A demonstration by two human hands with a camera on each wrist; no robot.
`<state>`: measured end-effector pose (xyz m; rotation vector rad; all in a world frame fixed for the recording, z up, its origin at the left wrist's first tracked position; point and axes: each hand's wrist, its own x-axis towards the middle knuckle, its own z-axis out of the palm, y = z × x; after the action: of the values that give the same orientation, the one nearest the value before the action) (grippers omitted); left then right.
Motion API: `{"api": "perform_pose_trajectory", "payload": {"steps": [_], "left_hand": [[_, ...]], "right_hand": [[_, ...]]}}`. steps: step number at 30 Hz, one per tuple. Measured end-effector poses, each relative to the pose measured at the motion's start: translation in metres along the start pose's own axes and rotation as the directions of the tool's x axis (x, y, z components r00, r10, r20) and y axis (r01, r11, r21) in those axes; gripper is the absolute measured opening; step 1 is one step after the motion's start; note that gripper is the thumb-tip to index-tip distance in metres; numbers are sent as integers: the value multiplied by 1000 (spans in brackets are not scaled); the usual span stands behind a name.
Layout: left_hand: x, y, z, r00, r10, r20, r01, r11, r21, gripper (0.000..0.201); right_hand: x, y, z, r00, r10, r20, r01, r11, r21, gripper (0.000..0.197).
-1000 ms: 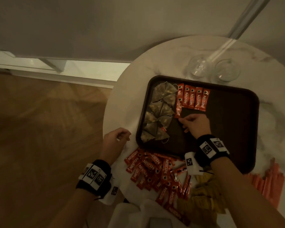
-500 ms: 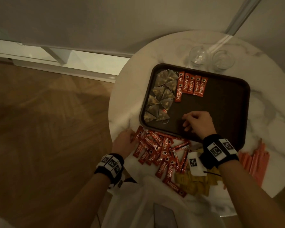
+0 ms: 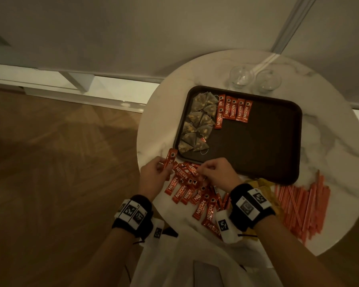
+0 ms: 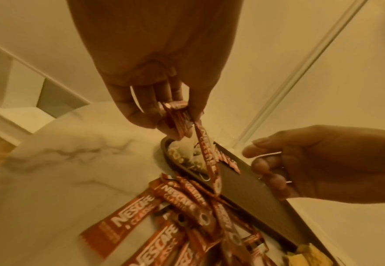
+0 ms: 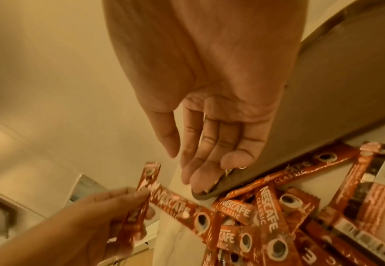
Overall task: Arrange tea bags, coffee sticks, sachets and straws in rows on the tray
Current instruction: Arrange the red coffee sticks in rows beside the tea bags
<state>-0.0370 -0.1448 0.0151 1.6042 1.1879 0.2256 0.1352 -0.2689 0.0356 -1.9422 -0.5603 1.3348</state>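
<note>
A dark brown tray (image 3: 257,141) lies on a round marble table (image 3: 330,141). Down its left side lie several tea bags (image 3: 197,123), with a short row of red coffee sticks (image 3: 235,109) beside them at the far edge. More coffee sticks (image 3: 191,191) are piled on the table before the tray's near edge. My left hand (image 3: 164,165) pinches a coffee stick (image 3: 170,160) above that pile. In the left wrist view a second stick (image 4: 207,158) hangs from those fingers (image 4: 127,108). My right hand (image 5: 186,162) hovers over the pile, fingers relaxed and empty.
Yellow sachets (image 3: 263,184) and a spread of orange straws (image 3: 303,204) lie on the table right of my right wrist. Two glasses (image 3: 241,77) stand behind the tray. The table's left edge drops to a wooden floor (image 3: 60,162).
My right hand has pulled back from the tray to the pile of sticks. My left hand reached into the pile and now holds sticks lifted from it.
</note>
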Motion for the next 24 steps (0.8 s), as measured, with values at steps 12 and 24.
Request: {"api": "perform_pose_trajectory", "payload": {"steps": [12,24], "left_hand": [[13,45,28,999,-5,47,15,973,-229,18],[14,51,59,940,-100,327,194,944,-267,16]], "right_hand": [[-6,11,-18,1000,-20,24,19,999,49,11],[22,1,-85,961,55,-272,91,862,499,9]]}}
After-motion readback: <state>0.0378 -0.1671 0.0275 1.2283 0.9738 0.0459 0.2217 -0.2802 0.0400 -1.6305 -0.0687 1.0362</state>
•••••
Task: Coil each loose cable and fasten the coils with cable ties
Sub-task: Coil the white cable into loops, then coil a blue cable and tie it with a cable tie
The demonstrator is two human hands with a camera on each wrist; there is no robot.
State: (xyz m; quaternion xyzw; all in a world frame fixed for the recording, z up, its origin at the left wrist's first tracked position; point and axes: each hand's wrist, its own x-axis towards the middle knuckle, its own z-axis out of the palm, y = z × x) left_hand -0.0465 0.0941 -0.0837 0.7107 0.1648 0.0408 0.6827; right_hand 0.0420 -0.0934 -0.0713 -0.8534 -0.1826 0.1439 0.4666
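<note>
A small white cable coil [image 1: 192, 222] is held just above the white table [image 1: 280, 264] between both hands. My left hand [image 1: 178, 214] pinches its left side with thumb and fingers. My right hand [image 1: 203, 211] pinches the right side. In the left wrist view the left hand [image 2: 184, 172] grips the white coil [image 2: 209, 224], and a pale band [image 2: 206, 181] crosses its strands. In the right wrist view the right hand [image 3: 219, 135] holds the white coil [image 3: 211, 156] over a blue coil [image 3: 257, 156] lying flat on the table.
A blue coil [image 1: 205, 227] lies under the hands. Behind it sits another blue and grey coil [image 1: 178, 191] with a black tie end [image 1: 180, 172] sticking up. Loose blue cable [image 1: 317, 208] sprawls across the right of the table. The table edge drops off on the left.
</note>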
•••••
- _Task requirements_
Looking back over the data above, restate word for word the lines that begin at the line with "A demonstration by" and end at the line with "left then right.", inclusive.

- _Response to this exercise_
A demonstration by two human hands with a camera on each wrist; no robot.
`<state>`: measured end-effector pose (xyz m; rotation vector rad; all in a world frame fixed for the recording, z up, its origin at the left wrist's first tracked position; point and axes: each hand's wrist, its own x-axis towards the middle knuckle, its own z-axis out of the palm, y = z × x; after the action: of the values that give the same orientation, the one nearest the value before the action) (grippers omitted); left then right.

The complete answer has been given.